19 de abril de 2013

dos relógios que se fundiam como queijos cremosos

Caí no acordar de um sono leve, sem sobressaltos. Sobre mim um cobertor parayba colocado durante o sono, sabe-se lá por quem. Ao redor, um cheiro de molho e de alguma memória que eu deveria ter. E essa sempre mesma queixa de algum sonho esquecido, de mais um abrir-se de olhos que apaga a um tempo o universo de um beijo, de um desmoronamento, de um subir eterno de escadas, de um parente falecido ou do mais lúdico monstro marinho com asas, oras.
E no torpor de um molho e de um sono incompleto, lembrei de um trecho de um livro da infância. A história sem fim. Um clichê sem esforço para quem há muito não se lembra de sonho algum, além daqueles do dia-a-dia que só nos fazem trabalhar mais para atingí-los. Gosto mesmo dos sonhos desinteressados, que não se dão ao trabalho nem ao menos de serem lembrados. Compartilho esse trecho, achado a duras penas pra lembrar de vez em quando que "todo o reino de Fantasia assenta-se sobre alicerces de sonhos esquecidos".

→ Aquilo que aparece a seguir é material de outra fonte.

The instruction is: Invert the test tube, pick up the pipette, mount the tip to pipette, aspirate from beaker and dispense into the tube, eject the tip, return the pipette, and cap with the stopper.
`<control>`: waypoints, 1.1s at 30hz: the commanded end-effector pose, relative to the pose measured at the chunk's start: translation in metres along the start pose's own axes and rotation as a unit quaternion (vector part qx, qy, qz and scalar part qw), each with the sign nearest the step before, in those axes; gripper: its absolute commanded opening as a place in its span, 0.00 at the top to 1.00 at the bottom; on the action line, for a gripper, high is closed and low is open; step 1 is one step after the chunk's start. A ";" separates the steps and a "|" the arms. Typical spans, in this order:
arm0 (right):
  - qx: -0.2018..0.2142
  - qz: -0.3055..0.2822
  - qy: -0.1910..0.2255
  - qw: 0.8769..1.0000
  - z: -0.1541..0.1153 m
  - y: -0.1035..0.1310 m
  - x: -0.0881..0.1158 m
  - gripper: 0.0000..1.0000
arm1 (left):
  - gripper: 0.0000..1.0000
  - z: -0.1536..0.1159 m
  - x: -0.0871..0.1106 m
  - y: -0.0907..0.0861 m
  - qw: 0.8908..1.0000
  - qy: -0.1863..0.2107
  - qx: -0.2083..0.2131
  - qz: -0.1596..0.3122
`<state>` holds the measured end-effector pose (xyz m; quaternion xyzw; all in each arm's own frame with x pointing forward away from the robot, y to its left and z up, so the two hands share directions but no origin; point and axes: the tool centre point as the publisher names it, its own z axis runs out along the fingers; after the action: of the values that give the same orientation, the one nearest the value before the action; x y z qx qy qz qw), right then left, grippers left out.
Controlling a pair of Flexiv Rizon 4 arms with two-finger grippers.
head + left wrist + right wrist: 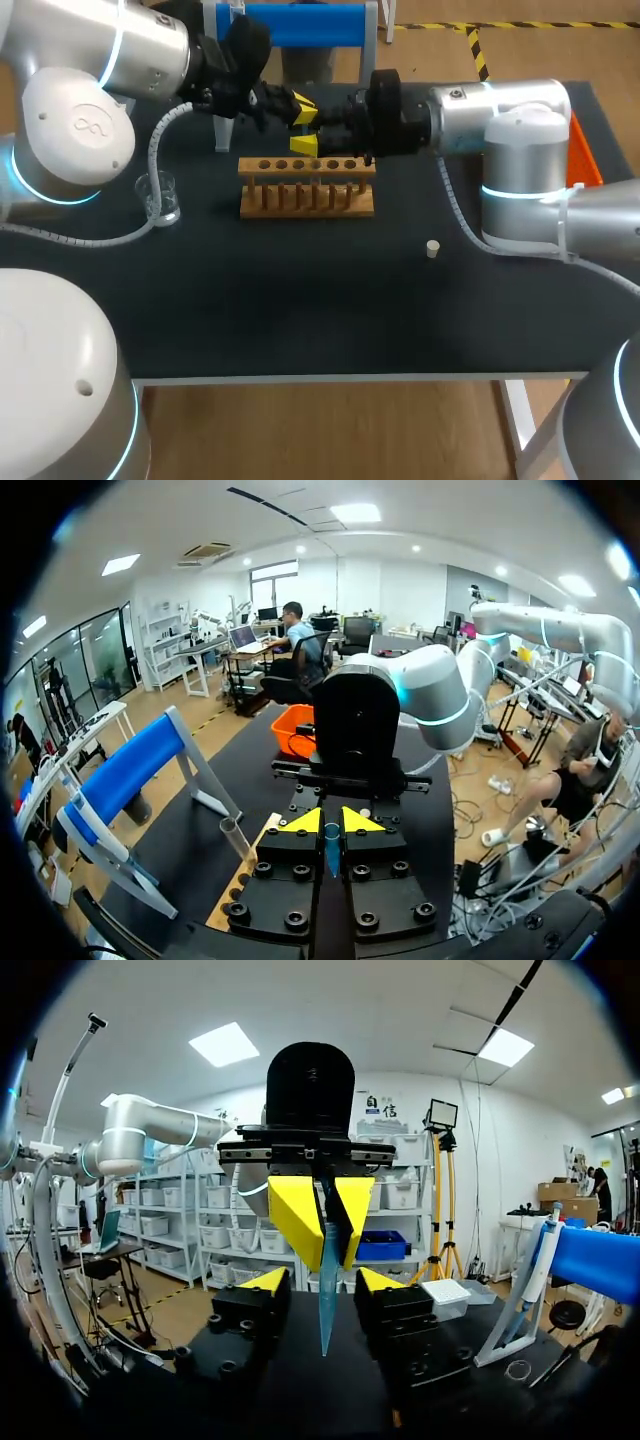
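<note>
Above the wooden rack my two grippers meet tip to tip. My left gripper is shut on a slim bluish translucent test tube, which points toward my right gripper. The right gripper's fingers stand on either side of the tube with a gap on each side, so it is open. The pipette hangs on the blue stand. The glass beaker stands left of the rack. The small pale stopper lies to the rack's right.
A clear tube stands at the rack's near end, by the stand's leg. An orange bin sits at the table's right edge. The dark tabletop in front of the rack is bare.
</note>
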<state>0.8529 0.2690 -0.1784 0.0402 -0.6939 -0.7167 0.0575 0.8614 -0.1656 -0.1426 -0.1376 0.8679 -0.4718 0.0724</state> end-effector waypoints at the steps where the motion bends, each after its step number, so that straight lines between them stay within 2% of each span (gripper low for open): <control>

"Atrás da cabana havia uma grande torre de madeira e, por baixo, um poço que conduzia verticalmente às profundezas da terra. Dirigiram-se para lá, atravessando a neve. Bastian viu então imagens sobre a neve, como se fossem jóias preciosas incrustadas em seda branca.
Eram placas muito finas de uma espécie de mica transparente e colorida,de todas as formas e tamanhos, quadradas e redondas, fragmentadas ou inteiras, algumas do tamanho de vitrais, outras pequenas como a miniatura da tampa de uma caixinha. Estavam dispostas em filas na neve, ordenadas de acordo com o tamanho e a forma, e as filas eram tão compridas que se estendiam até o horizonte da grande planície branca.
Essas imagens eram enigmáticas. Havia figuras disfarçadas que pareciam flutuar num grande ninho de pássaros, burros com togas de juizes, relógios que se fundiam como queijos cremosos, ou ainda marionetes em praças iluminadas onde não havia ninguém. Havia rostos e cabeças constituídos por figuras de animais e outros que formavam paisagens. Mas havia também imagens normais, homens que ceifavam um campo de trigo e mulheres sentadas numa varanda. Havia aldeias alpestres e paisagens marinhas, cenas de guerra e espetáculos de circo, ruas e quartos, e novamente rostos, velhos e novos, inteligentes e idiotas, de loucos e de reis, tristes e alegres. Havia imagens aterradoras, de execuções e danças macabras, e imagens alegres de jovens damas, cavalgando um cavalo marinho, ou de um nariz que passeava sozinho e era cumprimentado por todos os transeuntes.
Quanto mais passeavam ao longo das imagens, menos Bastian compreendia o seu significado. Só percebia uma coisa: havia nelas tudo o que existia, se bem que por vezes numa estranha combinação. Depois de ter andado durante muitas horas ao lado de Yor e ao longo das filas de imagens, o crepúsculo caiu sobre a extensa planície nevada. Voltaram para a cabana. Depois de ter fechado a porta, Yor perguntou em voz baixa:
— Você reconheceu alguma?
— Não, replicou Bastian.
O mineiro balançou pensativamente a cabeça.
— Por quê?, quis saber Bastian. Que imagens são aquelas?
— São os sonhos esquecidos do mundo dos homens, explicou Yor. Depois de ter sido sonhado, um sonho não pode desaparecer. Mas quando o homem que o sonhou o esquece, para onde vai? Vem para cá, para junto de nós, em Fantasia, e fica enterrado nas profundezas da terra. É ali que estão os sonhos esquecidos, em camadas muito finas dispostas umas sobre as outras.
Quanto mais fundo se cava, mais espessas são essas camadas. Todo o reino de Fantasia assenta-se sobre alicerces de sonhos esquecidos."